On 11/16/2015 04:12 AM, Tijl Coosemans wrote:
> On Sun, 15 Nov 2015 18:08:15 -0500 James Kuyper <
james...@verizon.net> wrote:
>> On 11/15/2015 05:34 PM, Tijl Coosemans wrote:
...
>>> The word character is used with two different meanings here I believe.
>>> There's the common definition of character as in a character of a
>>> character set and there's the term wide character which is defined in
>>> 3.7 as a wchar_t value. There's no mention of charXX_t in 3.7 so the
>>> meaning of wide character in the description of the unicode functions
>>> is not entirely clear but it seems to me that it is meant to mean
>>> charXX_t value and not a character from a character set. Otherwise
>>> the description of mbrtocXX() doesn't make any sense because it says
>>> that one multibyte character (a character from a character set) can
>>> produce multiple wide characters as output (charXX_t values which
>>> together encode a character from a character set).
>>
>> What makes you think that this is not in fact the case?
>
> I do think this is the case.
Sorry - I guess I got confused as to what you were claiming.

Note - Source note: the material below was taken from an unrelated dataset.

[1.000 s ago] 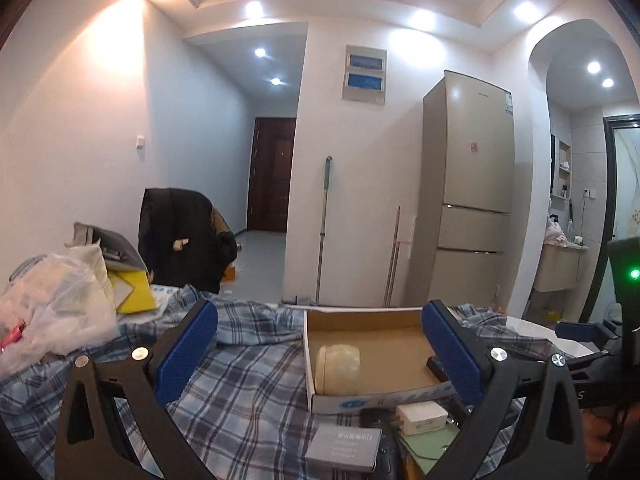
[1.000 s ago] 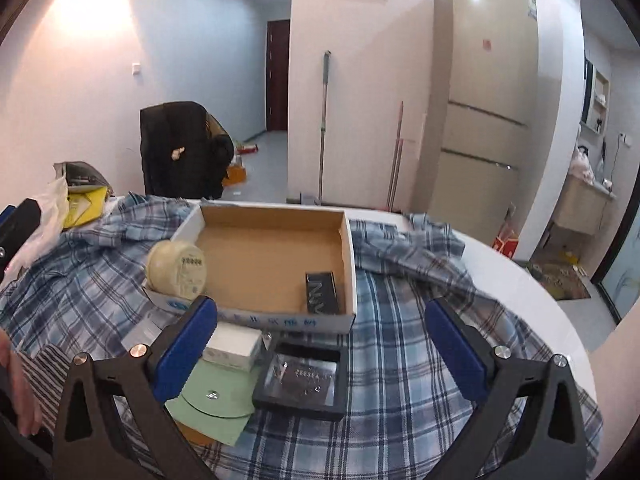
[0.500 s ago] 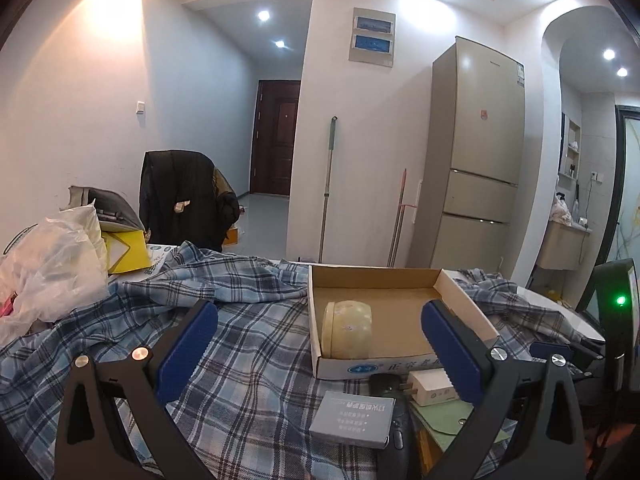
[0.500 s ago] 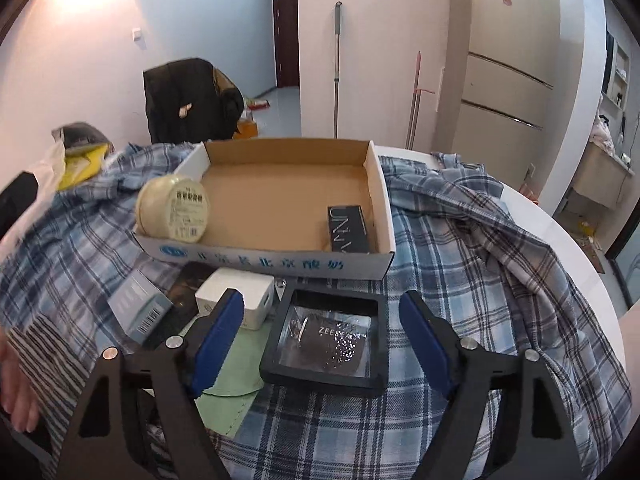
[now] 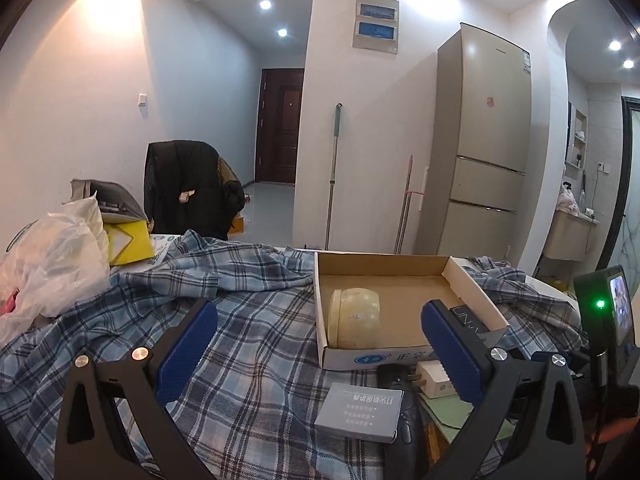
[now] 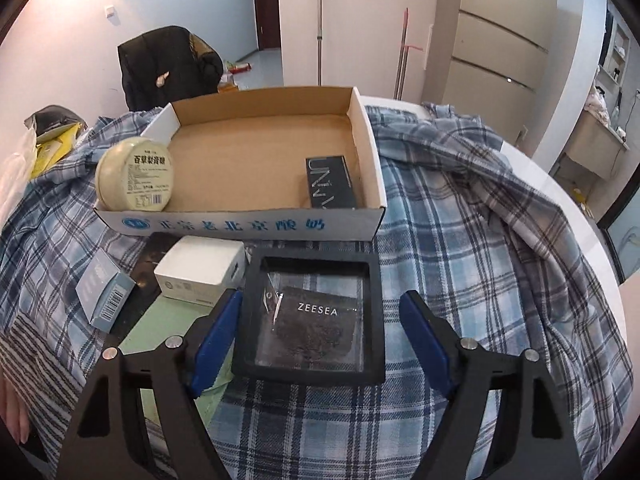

>> What would you expect the following code to do on a platform that
>> pre#defines __STDC_UTF_16__?
>>
>> mbstate_t state = {0};
>
> mbstate_t isn't necessarily a struct. You need to initialise it to zero
> using memset.
What data type could mbstate_t be that it can't be zero-initialized by
using {0}? mbstate_t is required to be "a complete object type other
than an array type" (7.29.1p2). 0 is permitted initializer for any
arithmetic or pointer type. Braces are optionally permitted around the
initializer for any scalar type (6.7.9p11). mbstate_t is not allowed to
be an array type, but if it were, {0} would be allowed for that too.
The only types for which {0} is not a permitted initializer are, as far
as I can figure out, incomplete types and function types - mbstate_t is
not allowed to be either of those.
Note that the standard frequently uses the phrase "an mbstate_t object
initialized to zero". If this could be achieved by initialization, but
only by a call to memset(), that phrase wouldn't seem appropriate.
>> char mb[] = "\U10437";
>> char16_t c16[2];
>>
>> mbrtoc16(&c16, mb, sizeof mb - 1, &state);
>> mbrtoc16(c16+1, mb, sizeof mb - 1, &state);
>>
>> If I understand 7.28.1.1 correctly (which is not guaranteed), I would
>> expect c16[0] == 0xD801 && c16[1] == 0xDC37, based upon
>> <
https://en.wikipedia.org/wiki/UTF-16#Examples>. I'd expect both calls
>> to return "sizeof mb - 1".
>
> The first call reads sizeof(mb)-1 bytes that together form one multibyte
> character (here character means member of a character set). Then it
> determines how many wide characters (here character means char16_t object)
> are needed to encode this character (from a character set). It stores
> the first wide character in c16[0] and returns sizeof(mb)-1 (the number
> of bytes read). The second call sees that there are more wide characters
> in mbstate and stores the next one in c16[1]. Then it returns -3.
Not quite: it returns (size_t)(-3), or in other words, SIZE_MAX-2.
I was confused by the description of the return values from mbrtoc16(),
but your assertion that second call returns -3 seems to make sense
(after correction).
I'm still unclear about how you're supposed to know whether a second
call to mbrtoc16() with the same input will be needed.
--
James Kuyper